* [Work request]:
The expected answer is the set of lines in the data below between the line holding "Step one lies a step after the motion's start" and the line holding "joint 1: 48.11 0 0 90", inclusive, written out exactly.

[Data extract Boundary: Start]

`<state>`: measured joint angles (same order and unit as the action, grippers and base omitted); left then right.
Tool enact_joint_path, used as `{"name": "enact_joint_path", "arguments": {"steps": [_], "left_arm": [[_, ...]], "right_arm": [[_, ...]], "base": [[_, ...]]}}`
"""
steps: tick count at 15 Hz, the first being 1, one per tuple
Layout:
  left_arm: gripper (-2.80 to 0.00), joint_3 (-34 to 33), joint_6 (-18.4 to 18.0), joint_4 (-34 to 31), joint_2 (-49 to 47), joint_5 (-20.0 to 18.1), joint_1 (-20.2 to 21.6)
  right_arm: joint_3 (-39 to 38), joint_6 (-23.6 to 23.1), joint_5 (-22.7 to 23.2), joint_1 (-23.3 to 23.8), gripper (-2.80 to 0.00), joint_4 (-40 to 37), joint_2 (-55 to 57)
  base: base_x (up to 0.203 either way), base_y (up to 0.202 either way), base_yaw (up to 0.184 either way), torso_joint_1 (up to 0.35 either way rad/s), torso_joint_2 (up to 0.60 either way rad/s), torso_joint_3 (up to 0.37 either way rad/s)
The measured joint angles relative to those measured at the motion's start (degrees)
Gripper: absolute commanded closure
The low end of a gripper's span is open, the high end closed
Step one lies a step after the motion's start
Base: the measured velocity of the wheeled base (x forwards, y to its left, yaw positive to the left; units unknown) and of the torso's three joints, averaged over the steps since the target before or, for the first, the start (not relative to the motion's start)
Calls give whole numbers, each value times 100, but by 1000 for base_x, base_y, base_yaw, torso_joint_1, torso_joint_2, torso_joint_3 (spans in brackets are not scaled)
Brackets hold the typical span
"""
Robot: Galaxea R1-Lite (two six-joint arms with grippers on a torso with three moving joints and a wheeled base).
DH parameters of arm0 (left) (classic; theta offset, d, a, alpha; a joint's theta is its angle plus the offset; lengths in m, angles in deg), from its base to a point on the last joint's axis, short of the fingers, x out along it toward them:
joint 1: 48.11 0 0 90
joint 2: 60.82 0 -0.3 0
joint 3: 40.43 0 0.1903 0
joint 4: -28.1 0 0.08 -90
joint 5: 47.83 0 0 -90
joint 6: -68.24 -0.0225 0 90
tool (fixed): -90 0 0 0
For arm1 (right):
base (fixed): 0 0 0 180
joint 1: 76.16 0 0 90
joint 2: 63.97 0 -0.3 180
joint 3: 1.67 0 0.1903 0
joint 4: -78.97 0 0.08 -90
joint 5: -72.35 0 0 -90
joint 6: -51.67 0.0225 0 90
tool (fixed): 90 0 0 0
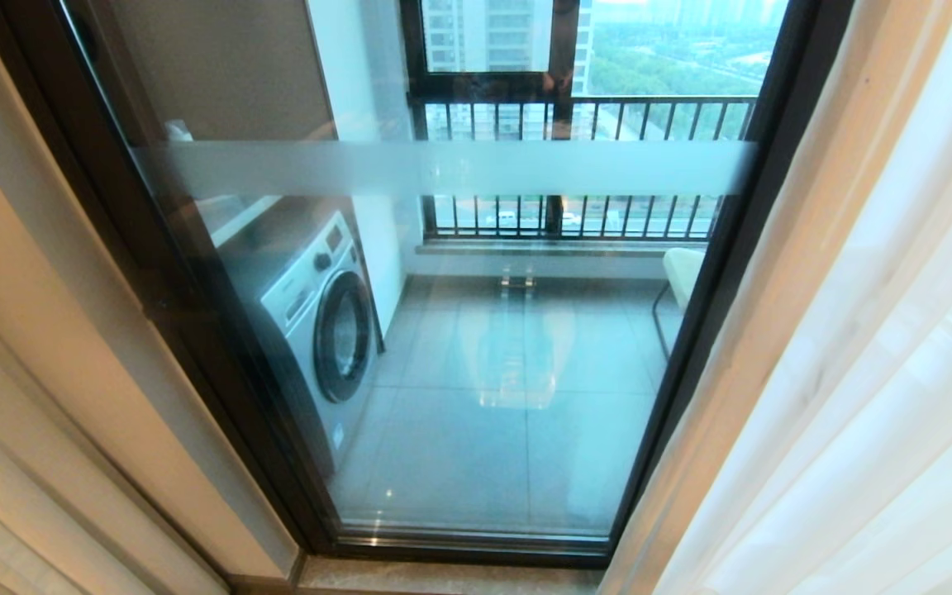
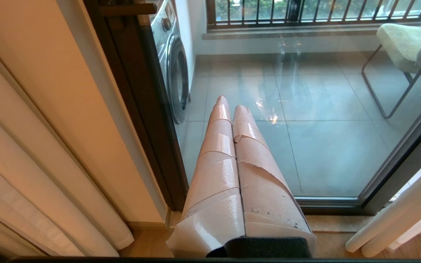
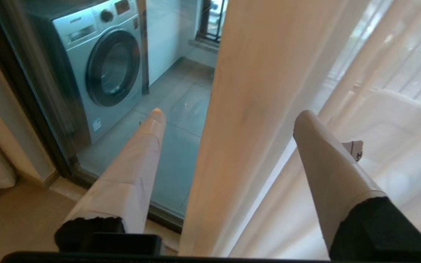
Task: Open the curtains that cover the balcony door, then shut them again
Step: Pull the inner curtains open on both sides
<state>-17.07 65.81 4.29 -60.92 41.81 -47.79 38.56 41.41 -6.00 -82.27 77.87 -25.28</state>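
The right gripper (image 3: 228,117) has its fingers (image 3: 141,160) spread wide apart, one on each side of the cream-beige hemmed edge of the curtains (image 3: 254,91), with the fabric hanging in the gap but not pinched. In the head view only a fingertip shows at the right border. The curtains hang bunched to the right of the balcony door (image 1: 476,330), whose glass is uncovered, so the opening looks done and the closing looks ahead.

The risks, as I judge them: the fingers could close on air or catch only a thin fold, and sheer fabric would slip out once pulled. Reaching too far could knock a fingertip against the glass or door frame.

The left gripper (image 2: 232,109) is parked with its fingers together, holding nothing, pointing at the door's lower glass.
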Motion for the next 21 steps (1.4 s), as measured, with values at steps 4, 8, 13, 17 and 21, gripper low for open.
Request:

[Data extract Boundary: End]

* [Answer to this exercise]:
Step one lies a step after the motion's start
Base: the measured velocity of the wheeled base (x forwards, y to its left, yaw positive to the left; units unknown) and of the torso's three joints, averaged over the steps since the target before or, for the first, the start (not relative to the motion's start)
Calls give whole numbers, each value times 100, but by 1000 for base_x, base_y, base_yaw, torso_joint_1, torso_joint_2, torso_joint_3 (spans in brackets are not scaled)
Brackets hold the typical span
"""
Robot: Galaxea R1-Lite (two six-joint arms with grippers on a torso with three moving joints and a wheeled base).
DH parameters of arm0 (left) (classic; theta offset, d, a, alpha; a joint's theta is its angle plus the offset; lengths in m, angles in deg), from its base to a point on the last joint's axis, short of the fingers, x out along it toward them:
joint 1: 48.11 0 0 90

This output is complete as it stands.